◆ DATA SHOWN ◆

%%

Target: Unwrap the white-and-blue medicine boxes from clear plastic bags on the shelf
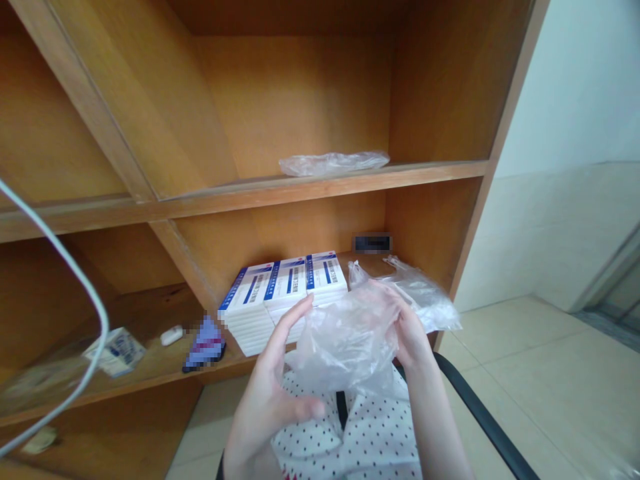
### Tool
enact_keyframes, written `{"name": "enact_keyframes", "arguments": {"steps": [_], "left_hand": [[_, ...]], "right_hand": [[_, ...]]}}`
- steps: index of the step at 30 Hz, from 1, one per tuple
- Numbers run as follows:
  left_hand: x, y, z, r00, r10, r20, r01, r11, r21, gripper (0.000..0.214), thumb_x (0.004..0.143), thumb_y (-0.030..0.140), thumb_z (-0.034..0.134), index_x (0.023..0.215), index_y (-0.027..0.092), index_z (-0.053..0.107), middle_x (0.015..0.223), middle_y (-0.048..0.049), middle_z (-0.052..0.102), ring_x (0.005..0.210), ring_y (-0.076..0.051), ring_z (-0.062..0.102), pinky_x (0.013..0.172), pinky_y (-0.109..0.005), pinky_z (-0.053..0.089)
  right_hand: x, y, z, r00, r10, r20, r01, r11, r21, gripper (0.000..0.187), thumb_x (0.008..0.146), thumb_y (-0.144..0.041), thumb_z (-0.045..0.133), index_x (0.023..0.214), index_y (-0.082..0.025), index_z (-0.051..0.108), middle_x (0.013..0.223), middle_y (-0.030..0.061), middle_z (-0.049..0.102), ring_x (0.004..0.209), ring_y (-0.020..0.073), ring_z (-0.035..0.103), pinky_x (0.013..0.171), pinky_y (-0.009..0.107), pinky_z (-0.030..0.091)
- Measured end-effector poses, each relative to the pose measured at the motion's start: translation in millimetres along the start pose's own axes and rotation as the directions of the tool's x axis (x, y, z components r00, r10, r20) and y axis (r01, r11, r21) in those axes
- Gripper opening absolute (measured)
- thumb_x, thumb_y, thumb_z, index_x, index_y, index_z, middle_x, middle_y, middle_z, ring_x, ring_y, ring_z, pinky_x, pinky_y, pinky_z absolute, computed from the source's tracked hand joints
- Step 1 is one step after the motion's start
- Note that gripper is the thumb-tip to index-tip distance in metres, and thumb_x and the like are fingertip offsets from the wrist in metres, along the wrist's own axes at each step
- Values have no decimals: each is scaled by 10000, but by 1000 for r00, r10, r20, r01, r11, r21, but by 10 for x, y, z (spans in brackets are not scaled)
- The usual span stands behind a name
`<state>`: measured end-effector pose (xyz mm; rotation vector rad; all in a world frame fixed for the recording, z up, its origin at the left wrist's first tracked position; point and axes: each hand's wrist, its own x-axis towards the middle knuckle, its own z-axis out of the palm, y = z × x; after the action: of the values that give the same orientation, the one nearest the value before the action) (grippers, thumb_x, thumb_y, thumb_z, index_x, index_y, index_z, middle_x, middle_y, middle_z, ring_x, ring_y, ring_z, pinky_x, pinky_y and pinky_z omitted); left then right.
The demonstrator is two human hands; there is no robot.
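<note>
Both hands hold a crumpled clear plastic bag (345,340) in front of a wooden shelf. My left hand (273,393) grips the bag's left side, fingers curled up along it and thumb pressed in below. My right hand (407,330) is wrapped in the bag's right side, partly seen through the film. Just behind the bag, three stacks of white-and-blue boxes (280,293) stand side by side on the lower shelf board (150,363).
Another clear bag (425,293) lies on the lower shelf at the right, and one more (333,162) on the upper shelf. A small carton (117,350), a white object (171,335) and a dark packet (205,347) lie left. A white cable (75,287) hangs at left. Tiled floor at right.
</note>
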<state>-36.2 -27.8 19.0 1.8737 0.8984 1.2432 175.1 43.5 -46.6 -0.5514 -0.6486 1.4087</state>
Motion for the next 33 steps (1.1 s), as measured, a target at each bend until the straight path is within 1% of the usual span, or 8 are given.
{"name": "enact_keyframes", "arguments": {"steps": [4, 9, 14, 19, 23, 25, 29, 33], "left_hand": [[90, 39, 131, 979, 114, -169, -70, 967, 246, 553, 739, 370, 683, 1260, 311, 508, 1410, -39, 411, 1308, -259, 367, 1113, -474, 267], [171, -42, 183, 992, 48, -119, 2, 923, 384, 161, 822, 308, 583, 961, 283, 660, 1306, -23, 510, 1228, -223, 453, 1063, -473, 333], [215, -166, 130, 995, -35, -97, 70, 919, 388, 120, 846, 308, 537, 836, 245, 637, 1193, -41, 578, 1135, -223, 516, 975, -458, 414], [220, -163, 152, 990, 51, -134, 10, 909, 417, 111, 830, 331, 568, 840, 248, 641, 1132, -38, 594, 1115, -221, 520, 999, -464, 372], [232, -186, 209, 997, -3, -83, 43, 872, 487, 287, 709, 399, 698, 965, 280, 649, 1257, -45, 525, 1203, -272, 451, 1025, -514, 328], [246, -229, 221, 998, -51, -45, 66, 867, 494, 182, 749, 389, 655, 874, 257, 656, 1229, -47, 550, 1179, -274, 474, 1007, -527, 341], [259, -274, 195, 993, -109, -44, 117, 918, 380, 211, 823, 346, 543, 668, 206, 579, 1064, -54, 619, 1030, -236, 563, 791, -402, 497], [248, -231, 139, 990, -106, -94, 133, 927, 351, 256, 789, 359, 580, 602, 200, 506, 976, -54, 626, 952, -211, 581, 618, -283, 490]], "right_hand": [[-34, -44, 16, 999, -21, -35, 21, 1000, -1, 298, 826, -409, 544, 1059, -251, 645, 977, 35, 702, 906, 218, 643, 730, 337, 510], [-78, -103, 22, 998, -32, -59, 32, 999, 3, 328, 835, -417, 538, 1093, -240, 636, 954, 48, 705, 808, 203, 650, 676, 323, 501], [-105, -163, -7, 995, -76, -69, 78, 997, 17, 338, 835, -413, 543, 1112, -242, 632, 977, 52, 703, 768, 198, 657, 684, 342, 508], [-111, -227, -68, 986, -124, -110, 121, 992, -40, 377, 836, -429, 532, 1159, -253, 612, 1027, 53, 693, 788, 200, 654, 677, 341, 504], [-105, -270, -139, 981, -149, -126, 132, 982, -132, 422, 839, -456, 497, 1199, -254, 590, 1091, 63, 672, 749, 200, 648, 556, 306, 474], [-96, -298, -186, 982, -155, -111, 134, 975, -177, 448, 843, -468, 472, 1227, -257, 567, 1126, 69, 658, 721, 201, 648, 488, 289, 437], [-55, -427, -309, 976, -189, -106, 156, 954, -256, 460, 823, -440, 477, 1230, -239, 555, 1101, 82, 665, 705, 210, 652, 463, 278, 430], [40, -689, -479, 970, -184, -158, 105, 906, -410, 359, 751, -344, 555, 1072, -201, 630, 1001, 92, 690, 647, 192, 635, 492, 277, 477]]}}
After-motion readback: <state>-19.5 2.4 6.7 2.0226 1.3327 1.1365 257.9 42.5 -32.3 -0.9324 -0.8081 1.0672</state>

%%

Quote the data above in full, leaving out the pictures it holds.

◆ TASK RESULT ◆
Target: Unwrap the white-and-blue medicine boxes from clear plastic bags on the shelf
### Tool
enact_keyframes, written `{"name": "enact_keyframes", "arguments": {"steps": [_], "left_hand": [[_, ...]], "right_hand": [[_, ...]]}}`
- steps: index of the step at 30 Hz, from 1, one per tuple
- Numbers run as follows:
  left_hand: x, y, z, r00, r10, r20, r01, r11, r21, gripper (0.000..0.214), thumb_x (0.004..0.143), thumb_y (-0.030..0.140), thumb_z (-0.034..0.134), index_x (0.023..0.215), index_y (-0.027..0.092), index_z (-0.053..0.107), middle_x (0.015..0.223), middle_y (-0.048..0.049), middle_z (-0.052..0.102), ring_x (0.005..0.210), ring_y (-0.076..0.051), ring_z (-0.062..0.102), pinky_x (0.013..0.172), pinky_y (-0.109..0.005), pinky_z (-0.053..0.089)
  right_hand: x, y, z, r00, r10, r20, r01, r11, r21, gripper (0.000..0.187), thumb_x (0.008..0.146), thumb_y (-0.144..0.041), thumb_z (-0.045..0.133), index_x (0.023..0.214), index_y (-0.082..0.025), index_z (-0.051..0.108), middle_x (0.013..0.223), middle_y (-0.030..0.061), middle_z (-0.049..0.102), ring_x (0.004..0.209), ring_y (-0.020..0.073), ring_z (-0.035..0.103), pinky_x (0.013..0.171), pinky_y (-0.009..0.107), pinky_z (-0.030..0.091)
- Measured end-effector poses, each relative to the pose measured at the motion's start: translation in millimetres along the start pose's own axes and rotation as the directions of the tool's x axis (x, y, z components r00, r10, r20) and y axis (r01, r11, r21) in those axes
- Gripper opening absolute (measured)
- thumb_x, thumb_y, thumb_z, index_x, index_y, index_z, middle_x, middle_y, middle_z, ring_x, ring_y, ring_z, pinky_x, pinky_y, pinky_z absolute, computed from the source's tracked hand joints
- Step 1 is one step after the motion's start
- Note that gripper is the thumb-tip to index-tip distance in metres, and thumb_x and the like are fingertip offsets from the wrist in metres, along the wrist's own axes at each step
- Values have no decimals: each is scaled by 10000, but by 1000 for r00, r10, r20, r01, r11, r21, but by 10 for x, y, z (spans in brackets are not scaled)
- The usual span stands behind a name
`<state>`: measured end-effector pose (xyz mm; rotation vector rad; all in a world frame fixed for the recording, z up, its origin at the left wrist's first tracked position; point and axes: each hand's wrist, its own x-axis towards the middle knuckle, its own z-axis out of the palm, y = z × x; after the action: of the values that give the same orientation, the one nearest the value before the action) (grippers, thumb_x, thumb_y, thumb_z, index_x, index_y, index_z, middle_x, middle_y, middle_z, ring_x, ring_y, ring_z, pinky_x, pinky_y and pinky_z omitted); left then right.
The demonstrator is two human hands; there is no robot.
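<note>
Both hands hold a crumpled clear plastic bag (345,340) in front of a wooden shelf. My left hand (273,393) grips the bag's left side, fingers curled up along it and thumb pressed in below. My right hand (407,330) is wrapped in the bag's right side, partly seen through the film. Just behind the bag, three stacks of white-and-blue boxes (280,293) stand side by side on the lower shelf board (150,363).
Another clear bag (425,293) lies on the lower shelf at the right, and one more (333,162) on the upper shelf. A small carton (117,350), a white object (171,335) and a dark packet (205,347) lie left. A white cable (75,287) hangs at left. Tiled floor at right.
</note>
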<state>-36.2 -27.8 19.0 1.8737 0.8984 1.2432 175.1 43.5 -46.6 -0.5514 -0.6486 1.4087</state>
Motion for the next 33 steps (1.1 s), as measured, a target at each bend until the straight path is within 1% of the usual span, or 8 are given.
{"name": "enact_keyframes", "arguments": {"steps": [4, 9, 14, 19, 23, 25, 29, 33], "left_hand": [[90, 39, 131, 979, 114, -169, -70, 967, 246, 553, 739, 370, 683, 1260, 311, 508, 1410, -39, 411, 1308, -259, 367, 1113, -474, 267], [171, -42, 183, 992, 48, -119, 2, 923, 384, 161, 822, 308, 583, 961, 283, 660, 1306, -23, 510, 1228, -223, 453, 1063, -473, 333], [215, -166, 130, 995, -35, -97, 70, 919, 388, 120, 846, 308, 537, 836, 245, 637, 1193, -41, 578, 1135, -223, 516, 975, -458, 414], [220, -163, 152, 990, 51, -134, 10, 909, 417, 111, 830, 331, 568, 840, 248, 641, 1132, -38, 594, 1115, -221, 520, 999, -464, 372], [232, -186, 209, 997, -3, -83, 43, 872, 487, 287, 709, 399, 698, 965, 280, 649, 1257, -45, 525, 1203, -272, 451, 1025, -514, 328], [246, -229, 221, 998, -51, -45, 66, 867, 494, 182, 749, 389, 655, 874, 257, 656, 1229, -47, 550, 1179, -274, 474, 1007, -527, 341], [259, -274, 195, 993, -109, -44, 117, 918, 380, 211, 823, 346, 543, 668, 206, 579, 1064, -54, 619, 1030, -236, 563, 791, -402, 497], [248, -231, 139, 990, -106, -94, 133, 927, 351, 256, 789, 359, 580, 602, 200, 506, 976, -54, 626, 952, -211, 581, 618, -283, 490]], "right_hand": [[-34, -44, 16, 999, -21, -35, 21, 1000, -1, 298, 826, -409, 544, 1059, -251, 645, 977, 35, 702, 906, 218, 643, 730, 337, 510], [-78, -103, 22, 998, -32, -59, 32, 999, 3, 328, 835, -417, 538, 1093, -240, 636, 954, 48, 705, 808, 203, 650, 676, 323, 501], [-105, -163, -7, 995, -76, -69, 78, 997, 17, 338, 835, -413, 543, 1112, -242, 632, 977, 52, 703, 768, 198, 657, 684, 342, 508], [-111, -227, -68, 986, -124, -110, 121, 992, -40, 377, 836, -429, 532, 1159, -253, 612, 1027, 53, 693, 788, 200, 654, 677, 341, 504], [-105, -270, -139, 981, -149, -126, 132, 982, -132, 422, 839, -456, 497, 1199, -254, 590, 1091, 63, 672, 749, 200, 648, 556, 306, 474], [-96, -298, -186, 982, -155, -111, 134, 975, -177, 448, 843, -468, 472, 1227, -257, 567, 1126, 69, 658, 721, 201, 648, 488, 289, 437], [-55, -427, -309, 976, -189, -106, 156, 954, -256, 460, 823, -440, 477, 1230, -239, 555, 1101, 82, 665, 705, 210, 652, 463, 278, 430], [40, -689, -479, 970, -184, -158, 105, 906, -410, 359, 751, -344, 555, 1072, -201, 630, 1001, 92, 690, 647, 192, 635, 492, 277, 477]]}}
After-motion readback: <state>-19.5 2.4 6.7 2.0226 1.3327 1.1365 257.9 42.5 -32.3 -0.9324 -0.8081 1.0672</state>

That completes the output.